▶ **AIM OF THE TASK**:
Reproduce the listing in full, exactly as written, but without images.

▶ **RECORDS PROVIDED**:
◇ ◇ ◇ ◇
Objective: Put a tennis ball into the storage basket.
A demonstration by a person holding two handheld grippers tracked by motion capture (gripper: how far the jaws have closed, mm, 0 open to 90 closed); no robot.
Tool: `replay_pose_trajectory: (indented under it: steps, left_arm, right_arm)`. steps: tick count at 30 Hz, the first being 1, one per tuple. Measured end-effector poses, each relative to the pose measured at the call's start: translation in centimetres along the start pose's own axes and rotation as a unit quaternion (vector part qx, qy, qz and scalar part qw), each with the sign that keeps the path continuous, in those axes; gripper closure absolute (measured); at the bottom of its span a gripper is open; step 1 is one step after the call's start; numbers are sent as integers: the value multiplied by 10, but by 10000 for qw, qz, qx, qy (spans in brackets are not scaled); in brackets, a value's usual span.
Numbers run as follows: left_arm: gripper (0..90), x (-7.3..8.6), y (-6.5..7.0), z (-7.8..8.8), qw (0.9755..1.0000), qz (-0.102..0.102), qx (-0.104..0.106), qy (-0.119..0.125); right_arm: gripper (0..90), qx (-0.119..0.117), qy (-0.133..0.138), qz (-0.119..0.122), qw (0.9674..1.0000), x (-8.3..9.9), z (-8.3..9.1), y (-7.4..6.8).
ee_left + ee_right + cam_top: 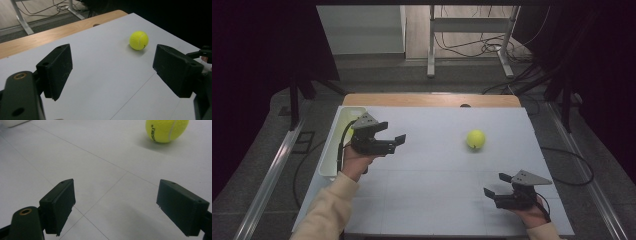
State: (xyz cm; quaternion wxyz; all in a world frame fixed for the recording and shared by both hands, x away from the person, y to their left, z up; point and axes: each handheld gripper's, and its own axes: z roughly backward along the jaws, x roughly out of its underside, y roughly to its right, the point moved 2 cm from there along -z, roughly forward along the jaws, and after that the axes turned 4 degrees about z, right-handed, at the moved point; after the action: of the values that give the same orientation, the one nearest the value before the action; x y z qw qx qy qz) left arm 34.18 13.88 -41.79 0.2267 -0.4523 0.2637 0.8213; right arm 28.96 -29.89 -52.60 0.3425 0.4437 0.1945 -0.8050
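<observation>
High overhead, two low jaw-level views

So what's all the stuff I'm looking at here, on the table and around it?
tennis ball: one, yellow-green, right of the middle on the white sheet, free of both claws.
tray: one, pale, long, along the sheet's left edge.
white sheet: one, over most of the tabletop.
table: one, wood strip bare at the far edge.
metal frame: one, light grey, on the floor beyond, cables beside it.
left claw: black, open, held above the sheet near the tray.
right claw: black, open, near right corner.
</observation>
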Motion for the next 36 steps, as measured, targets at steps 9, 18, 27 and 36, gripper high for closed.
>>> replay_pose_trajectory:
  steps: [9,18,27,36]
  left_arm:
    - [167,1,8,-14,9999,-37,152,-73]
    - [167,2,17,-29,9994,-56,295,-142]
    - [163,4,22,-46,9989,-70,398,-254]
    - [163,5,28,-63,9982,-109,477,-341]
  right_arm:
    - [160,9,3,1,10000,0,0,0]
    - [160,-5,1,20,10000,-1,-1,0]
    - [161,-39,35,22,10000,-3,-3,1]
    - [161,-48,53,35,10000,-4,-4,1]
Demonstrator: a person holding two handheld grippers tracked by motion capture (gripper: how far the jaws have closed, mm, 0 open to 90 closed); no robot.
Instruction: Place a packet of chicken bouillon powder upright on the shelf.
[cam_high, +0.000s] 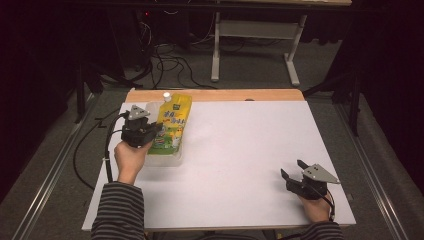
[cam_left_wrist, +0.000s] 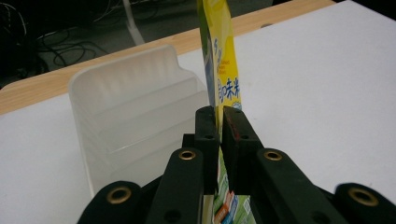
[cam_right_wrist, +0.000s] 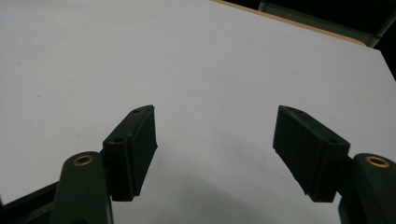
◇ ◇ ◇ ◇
▶ **WRITTEN RESPONSE**:
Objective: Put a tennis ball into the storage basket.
A demonstration by a person holding two handheld grippers tracked by motion capture (gripper: how far the jaws have closed, mm, 0 open to 90 closed); no robot.
Tool: `replay_pose_trajectory: (indented under it: steps, left_arm, right_arm)`. steps: tick count at 30 Hz, the first being 1, one per tuple. Measured end-effector poses, each relative to the pose measured at the call's start: translation in centimetres along the start pose's own axes and rotation as a unit quaternion (vector part qx, qy, qz and scalar part qw), each with the sign that keeps the path continuous, in those axes; gripper closure absolute (measured); at the bottom of its span a gripper is open; step 1 is one step after the call's start; numbers are sent as integers: the value multiplied by 10, but by 10000 for qw, qz, qx, qy (spans in brackets are not scaled); in brackets, a value's usual span.
Numbers run as follows: left_arm: gripper (0..90), x (-7.3..8.6), y (-6.5..7.0), z (-7.8..8.8), qw (0.9755..1.0000), qz (-0.102..0.102), qx (-0.104..0.106), qy (-0.119..0.125); right_arm: gripper (0..90), qx (-0.119..0.117), qy (-0.133..0.138), qz (-0.119..0.122), qw (0.9674..1.0000), x (-8.3..9.9), z (-8.3..9.1), y (-7.4..6.8).
ee_left + ee_right + cam_top: 
State: (xyz cm; quaternion wxyz; all in a world frame fixed for the recording and shared by both hands, x away from the person, y to their left, z up; point and axes: each handheld gripper's, and its own axes: z roughly backward along the jaws, x roughly out of its underside, y roughly to its right, the point moved 2 cm from there along -z, roughly forward along the jaws, and after that the axes turned 4 degrees about z, right-handed, at the moved point; after the action: of the values that give the same orientation, the one nearest the value before the action; x y z qw qx qy qz) left arm 34.18 13.88 -41.79 0.2267 -0.4523 0.2637 0.8213; right arm 28.96 -29.89 -52.60 0.3425 0.4437 0.1945 -0.8050
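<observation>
High overhead, two low jaw-level views

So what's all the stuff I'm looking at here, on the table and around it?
tennis ball: one, yellow-green, right of the middle on the white sheet, free of both claws.
tray: one, pale, long, along the sheet's left edge.
white sheet: one, over most of the tabletop.
table: one, wood strip bare at the far edge.
metal frame: one, light grey, on the floor beyond, cables beside it.
left claw: black, open, held above the sheet near the tray.
right claw: black, open, near right corner.
</observation>
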Motion for the next 36 steps, as measured, targets at steps 9, 18, 27 and 36, gripper high for closed.
>>> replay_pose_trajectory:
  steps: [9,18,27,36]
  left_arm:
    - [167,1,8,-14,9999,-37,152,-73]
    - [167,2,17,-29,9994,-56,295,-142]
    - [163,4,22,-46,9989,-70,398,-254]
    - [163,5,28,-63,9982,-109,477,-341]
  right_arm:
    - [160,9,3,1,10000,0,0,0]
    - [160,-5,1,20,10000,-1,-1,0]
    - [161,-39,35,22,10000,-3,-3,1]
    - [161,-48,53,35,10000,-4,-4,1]
Demonstrator: a person holding two handheld grippers tracked by motion capture (gripper: how far the jaws have closed, mm, 0 open to 90 closed); no robot.
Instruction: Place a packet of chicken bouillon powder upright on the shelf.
[cam_high, +0.000s] 
[cam_left_wrist, +0.000s] 
[cam_right_wrist, +0.000s] 

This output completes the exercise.